What is required:
What follows are records. Restate all of them word for word.
╭─ Supplied records
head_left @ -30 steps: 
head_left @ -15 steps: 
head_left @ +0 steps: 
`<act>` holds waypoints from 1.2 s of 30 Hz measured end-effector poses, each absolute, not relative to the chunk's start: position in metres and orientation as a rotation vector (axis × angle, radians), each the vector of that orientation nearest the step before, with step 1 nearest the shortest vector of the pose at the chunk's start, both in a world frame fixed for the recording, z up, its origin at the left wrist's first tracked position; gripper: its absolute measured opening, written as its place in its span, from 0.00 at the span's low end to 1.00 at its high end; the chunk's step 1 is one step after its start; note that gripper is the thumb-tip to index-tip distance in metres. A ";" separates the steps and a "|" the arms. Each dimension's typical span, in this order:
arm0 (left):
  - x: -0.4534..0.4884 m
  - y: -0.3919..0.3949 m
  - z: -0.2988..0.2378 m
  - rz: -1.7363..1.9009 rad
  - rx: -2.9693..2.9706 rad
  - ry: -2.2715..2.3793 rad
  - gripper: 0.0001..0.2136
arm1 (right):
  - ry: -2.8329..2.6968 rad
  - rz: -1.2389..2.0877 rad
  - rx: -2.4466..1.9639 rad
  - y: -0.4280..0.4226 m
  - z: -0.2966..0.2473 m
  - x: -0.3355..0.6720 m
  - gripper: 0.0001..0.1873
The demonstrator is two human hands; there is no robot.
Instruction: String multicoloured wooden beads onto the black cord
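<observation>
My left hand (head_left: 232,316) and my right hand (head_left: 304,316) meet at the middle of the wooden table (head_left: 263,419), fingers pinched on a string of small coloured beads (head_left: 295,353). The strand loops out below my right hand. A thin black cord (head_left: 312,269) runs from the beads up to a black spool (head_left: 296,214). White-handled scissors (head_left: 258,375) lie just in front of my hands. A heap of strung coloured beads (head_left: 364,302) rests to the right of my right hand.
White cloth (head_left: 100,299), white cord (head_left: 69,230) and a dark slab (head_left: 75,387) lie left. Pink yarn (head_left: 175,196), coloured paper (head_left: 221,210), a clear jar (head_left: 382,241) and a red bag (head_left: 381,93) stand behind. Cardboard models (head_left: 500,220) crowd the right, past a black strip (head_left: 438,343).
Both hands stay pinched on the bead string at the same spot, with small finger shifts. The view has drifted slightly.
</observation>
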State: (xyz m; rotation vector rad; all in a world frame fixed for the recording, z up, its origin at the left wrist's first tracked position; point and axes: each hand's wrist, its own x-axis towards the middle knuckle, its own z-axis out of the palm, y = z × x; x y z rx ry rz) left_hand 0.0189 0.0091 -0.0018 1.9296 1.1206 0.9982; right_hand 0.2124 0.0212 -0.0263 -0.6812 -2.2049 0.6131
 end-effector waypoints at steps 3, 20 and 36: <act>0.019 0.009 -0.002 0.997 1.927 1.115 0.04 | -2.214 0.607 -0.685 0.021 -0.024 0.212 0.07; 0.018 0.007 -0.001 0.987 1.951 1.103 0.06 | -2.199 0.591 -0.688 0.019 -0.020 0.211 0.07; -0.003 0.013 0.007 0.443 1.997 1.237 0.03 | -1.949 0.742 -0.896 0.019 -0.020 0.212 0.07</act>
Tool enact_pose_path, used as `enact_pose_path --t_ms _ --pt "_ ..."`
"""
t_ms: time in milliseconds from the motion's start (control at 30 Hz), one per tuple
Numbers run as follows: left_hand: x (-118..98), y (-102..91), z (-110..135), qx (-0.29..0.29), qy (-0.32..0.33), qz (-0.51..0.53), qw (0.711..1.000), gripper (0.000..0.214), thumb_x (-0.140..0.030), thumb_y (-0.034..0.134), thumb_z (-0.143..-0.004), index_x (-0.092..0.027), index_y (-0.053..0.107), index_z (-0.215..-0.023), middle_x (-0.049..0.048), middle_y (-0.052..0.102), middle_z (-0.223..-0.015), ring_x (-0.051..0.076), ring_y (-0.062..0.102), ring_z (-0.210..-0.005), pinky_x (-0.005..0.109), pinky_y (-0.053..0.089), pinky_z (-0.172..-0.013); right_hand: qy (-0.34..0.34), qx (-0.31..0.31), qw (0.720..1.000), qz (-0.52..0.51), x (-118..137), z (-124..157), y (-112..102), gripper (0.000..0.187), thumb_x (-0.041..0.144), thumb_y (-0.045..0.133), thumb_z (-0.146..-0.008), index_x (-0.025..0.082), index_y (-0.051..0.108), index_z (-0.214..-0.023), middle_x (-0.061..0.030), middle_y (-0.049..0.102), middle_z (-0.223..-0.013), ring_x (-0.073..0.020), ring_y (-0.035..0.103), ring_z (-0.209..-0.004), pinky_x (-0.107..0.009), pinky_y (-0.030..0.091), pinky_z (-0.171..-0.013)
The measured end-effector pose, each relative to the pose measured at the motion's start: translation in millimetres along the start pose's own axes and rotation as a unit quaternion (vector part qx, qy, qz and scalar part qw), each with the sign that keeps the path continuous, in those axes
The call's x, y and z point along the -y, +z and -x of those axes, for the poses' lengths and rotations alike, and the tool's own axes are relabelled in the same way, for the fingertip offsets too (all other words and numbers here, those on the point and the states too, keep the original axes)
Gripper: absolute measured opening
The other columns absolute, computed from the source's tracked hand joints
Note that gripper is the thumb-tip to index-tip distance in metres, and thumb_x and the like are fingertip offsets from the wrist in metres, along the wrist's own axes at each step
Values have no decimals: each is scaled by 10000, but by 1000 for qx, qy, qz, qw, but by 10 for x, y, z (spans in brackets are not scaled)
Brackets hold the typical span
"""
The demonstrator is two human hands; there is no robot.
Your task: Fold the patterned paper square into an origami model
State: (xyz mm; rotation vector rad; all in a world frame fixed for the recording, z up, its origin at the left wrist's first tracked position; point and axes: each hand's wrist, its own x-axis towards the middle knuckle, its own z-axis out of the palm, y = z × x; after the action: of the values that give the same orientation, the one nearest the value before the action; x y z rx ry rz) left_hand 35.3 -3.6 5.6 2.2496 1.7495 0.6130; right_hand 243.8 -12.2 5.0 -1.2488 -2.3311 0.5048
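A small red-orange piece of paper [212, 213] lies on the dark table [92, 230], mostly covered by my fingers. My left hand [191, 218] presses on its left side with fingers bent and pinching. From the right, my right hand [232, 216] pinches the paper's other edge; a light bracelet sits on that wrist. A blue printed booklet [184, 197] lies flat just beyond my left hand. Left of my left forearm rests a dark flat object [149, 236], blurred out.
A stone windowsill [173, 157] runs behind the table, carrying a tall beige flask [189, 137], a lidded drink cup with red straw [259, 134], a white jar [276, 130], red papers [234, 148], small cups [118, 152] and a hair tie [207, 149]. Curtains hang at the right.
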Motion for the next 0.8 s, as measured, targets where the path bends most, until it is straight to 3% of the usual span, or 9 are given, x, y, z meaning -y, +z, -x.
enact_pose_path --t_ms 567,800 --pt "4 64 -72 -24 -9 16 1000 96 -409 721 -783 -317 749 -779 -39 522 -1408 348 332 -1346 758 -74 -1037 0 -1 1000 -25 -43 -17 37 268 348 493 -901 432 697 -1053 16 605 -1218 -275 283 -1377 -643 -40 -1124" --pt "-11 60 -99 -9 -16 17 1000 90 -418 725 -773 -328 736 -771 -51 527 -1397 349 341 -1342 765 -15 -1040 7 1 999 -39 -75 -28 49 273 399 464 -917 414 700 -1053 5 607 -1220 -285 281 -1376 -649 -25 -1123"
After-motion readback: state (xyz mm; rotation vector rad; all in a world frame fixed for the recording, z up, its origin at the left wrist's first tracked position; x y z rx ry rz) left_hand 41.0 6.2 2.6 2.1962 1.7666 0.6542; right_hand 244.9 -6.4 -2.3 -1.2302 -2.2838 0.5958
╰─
Final answer:
head_left @ -30 steps: 
head_left @ -15 steps: 
head_left @ +0 steps: 
`<act>` holds waypoints from 1.2 s of 30 Hz measured end-effector poses, each absolute, not relative to the chunk's start: position in metres and orientation as a rotation vector (axis × angle, radians), each the vector of that orientation nearest the step before, with step 1 nearest the shortest vector of the pose at the chunk's start, both in a world frame fixed for the recording, z up, its origin at the left wrist's first tracked position; gripper: its absolute measured opening, written as its place in its span, from 0.00 at the span's low end to 1.00 at its high end; the chunk's step 1 is one step after its start; note that gripper is the thumb-tip to index-tip distance in metres. A ";" separates the steps and a "|" the arms. Each dimension's typical span, in this order:
arm0 (left):
  - x: -0.4534..0.4884 m
  - y: -0.3919..0.3949 m
  - z: -0.2988..0.2378 m
  - rz: -1.7363..1.9009 rad
  - rx: -2.9693..2.9706 rad
  - ry: -2.2715..2.3793 rad
  - gripper: 0.0001..0.2136
arm1 (right):
  - ry: -2.8329..2.6968 rad
  - rz: -1.2389..2.0877 rad
  - rx: -2.4466..1.9639 rad
  - y: -0.4280..0.4226 m
  - z: -0.2966..0.2473 m
  - x: -0.3355..0.6720 m
  - gripper: 0.0001..0.1873
The demonstrator is two human hands; there is no robot.
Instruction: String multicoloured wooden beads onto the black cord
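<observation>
My left hand (head_left: 232,316) and my right hand (head_left: 304,316) meet at the middle of the wooden table (head_left: 263,419), fingers pinched on a string of small coloured beads (head_left: 295,353). The strand loops out below my right hand. A thin black cord (head_left: 312,269) runs from the beads up to a black spool (head_left: 296,214). White-handled scissors (head_left: 258,375) lie just in front of my hands. A heap of strung coloured beads (head_left: 364,302) rests to the right of my right hand.
White cloth (head_left: 100,299), white cord (head_left: 69,230) and a dark slab (head_left: 75,387) lie left. Pink yarn (head_left: 175,196), coloured paper (head_left: 221,210), a clear jar (head_left: 382,241) and a red bag (head_left: 381,93) stand behind. Cardboard models (head_left: 500,220) crowd the right, past a black strip (head_left: 438,343).
Both hands stay pinched on the bead string at the same spot, with small finger shifts. The view has drifted slightly.
</observation>
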State: (xyz m; rotation vector rad; all in a world frame fixed for the recording, z up, its origin at the left wrist's first tracked position; point and axes: each hand's wrist, its own x-axis towards the middle knuckle, its own z-axis out of the palm, y = z × x; x y z rx ry rz) left_hand 0.0189 0.0091 -0.0018 1.9296 1.1206 0.9982; right_hand 0.2124 0.0212 -0.0263 -0.6812 -2.2049 0.6131
 end-effector waypoints at steps 3, 20 and 36: <act>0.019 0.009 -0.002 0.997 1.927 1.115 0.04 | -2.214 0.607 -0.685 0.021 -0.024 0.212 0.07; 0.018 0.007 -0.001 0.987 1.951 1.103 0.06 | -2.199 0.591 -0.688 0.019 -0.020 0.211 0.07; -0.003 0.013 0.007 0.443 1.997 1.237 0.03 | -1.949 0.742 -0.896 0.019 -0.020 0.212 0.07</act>
Tool enact_pose_path, used as `enact_pose_path --t_ms _ --pt "_ ..."`
"""
t_ms: time in milliseconds from the motion's start (control at 30 Hz), one per tuple
Numbers run as follows: left_hand: x (-118..98), y (-102..91), z (-110..135), qx (-0.29..0.29), qy (-0.32..0.33), qz (-0.51..0.53), qw (0.711..1.000), gripper (0.000..0.214), thumb_x (-0.140..0.030), thumb_y (-0.034..0.134), thumb_z (-0.143..-0.004), index_x (-0.092..0.027), index_y (-0.053..0.107), index_z (-0.215..-0.023), middle_x (-0.049..0.048), middle_y (-0.052..0.102), middle_z (-0.223..-0.015), ring_x (-0.051..0.076), ring_y (-0.062..0.102), ring_z (-0.210..-0.005), pinky_x (-0.005..0.109), pinky_y (-0.053..0.089), pinky_z (-0.172..-0.013); right_hand: qy (-0.34..0.34), qx (-0.31..0.31), qw (0.720..1.000), qz (-0.52..0.51), x (-118..137), z (-124..157), y (-112..102), gripper (0.000..0.187), thumb_x (-0.041..0.144), thumb_y (-0.045..0.133), thumb_z (-0.146..-0.008), index_x (-0.025..0.082), index_y (-0.051..0.108), index_z (-0.214..-0.023), middle_x (-0.061..0.030), middle_y (-0.049..0.102), middle_z (-0.223..-0.013), ring_x (-0.073..0.020), ring_y (-0.035..0.103), ring_z (-0.209..-0.004), pinky_x (-0.107..0.009), pinky_y (-0.030..0.091), pinky_z (-0.171..-0.013)
The measured end-effector pose, each relative to the pose measured at the motion's start: translation in millimetres along the start pose's own axes and rotation as a unit quaternion (vector part qx, qy, qz and scalar part qw), each with the sign that keeps the path continuous, in those axes
The call's x, y and z point along the -y, +z and -x of those axes, for the poses' lengths and rotations alike, and the tool's own axes are relabelled in the same way, for the fingertip offsets too (all other words and numbers here, those on the point and the states too, keep the original axes)
Gripper: absolute measured opening
The other columns absolute, computed from the source's tracked hand joints
Note that gripper is the thumb-tip to index-tip distance in metres, and thumb_x and the like are fingertip offsets from the wrist in metres, along the wrist's own axes at each step
Values have no decimals: each is scaled by 10000, but by 1000 for qx, qy, qz, qw, but by 10 for x, y, z (spans in brackets are not scaled)
Brackets hold the typical span
"""
The demonstrator is two human hands; there is no robot.
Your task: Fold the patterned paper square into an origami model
State: (xyz mm; rotation vector rad; all in a world frame fixed for the recording, z up, its origin at the left wrist's first tracked position; point and axes: each hand's wrist, its own x-axis towards the middle knuckle, its own z-axis out of the palm, y = z × x; after the action: of the values that give the same orientation, the one nearest the value before the action; x y z rx ry rz) left_hand 35.3 -3.6 5.6 2.2496 1.7495 0.6130; right_hand 243.8 -12.2 5.0 -1.2488 -2.3311 0.5048
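A small red-orange piece of paper [212, 213] lies on the dark table [92, 230], mostly covered by my fingers. My left hand [191, 218] presses on its left side with fingers bent and pinching. From the right, my right hand [232, 216] pinches the paper's other edge; a light bracelet sits on that wrist. A blue printed booklet [184, 197] lies flat just beyond my left hand. Left of my left forearm rests a dark flat object [149, 236], blurred out.
A stone windowsill [173, 157] runs behind the table, carrying a tall beige flask [189, 137], a lidded drink cup with red straw [259, 134], a white jar [276, 130], red papers [234, 148], small cups [118, 152] and a hair tie [207, 149]. Curtains hang at the right.
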Motion for the next 0.8 s, as measured, targets where the path bends most, until it is straight to 3% of the usual span, or 9 are given, x, y, z meaning -y, +z, -x.
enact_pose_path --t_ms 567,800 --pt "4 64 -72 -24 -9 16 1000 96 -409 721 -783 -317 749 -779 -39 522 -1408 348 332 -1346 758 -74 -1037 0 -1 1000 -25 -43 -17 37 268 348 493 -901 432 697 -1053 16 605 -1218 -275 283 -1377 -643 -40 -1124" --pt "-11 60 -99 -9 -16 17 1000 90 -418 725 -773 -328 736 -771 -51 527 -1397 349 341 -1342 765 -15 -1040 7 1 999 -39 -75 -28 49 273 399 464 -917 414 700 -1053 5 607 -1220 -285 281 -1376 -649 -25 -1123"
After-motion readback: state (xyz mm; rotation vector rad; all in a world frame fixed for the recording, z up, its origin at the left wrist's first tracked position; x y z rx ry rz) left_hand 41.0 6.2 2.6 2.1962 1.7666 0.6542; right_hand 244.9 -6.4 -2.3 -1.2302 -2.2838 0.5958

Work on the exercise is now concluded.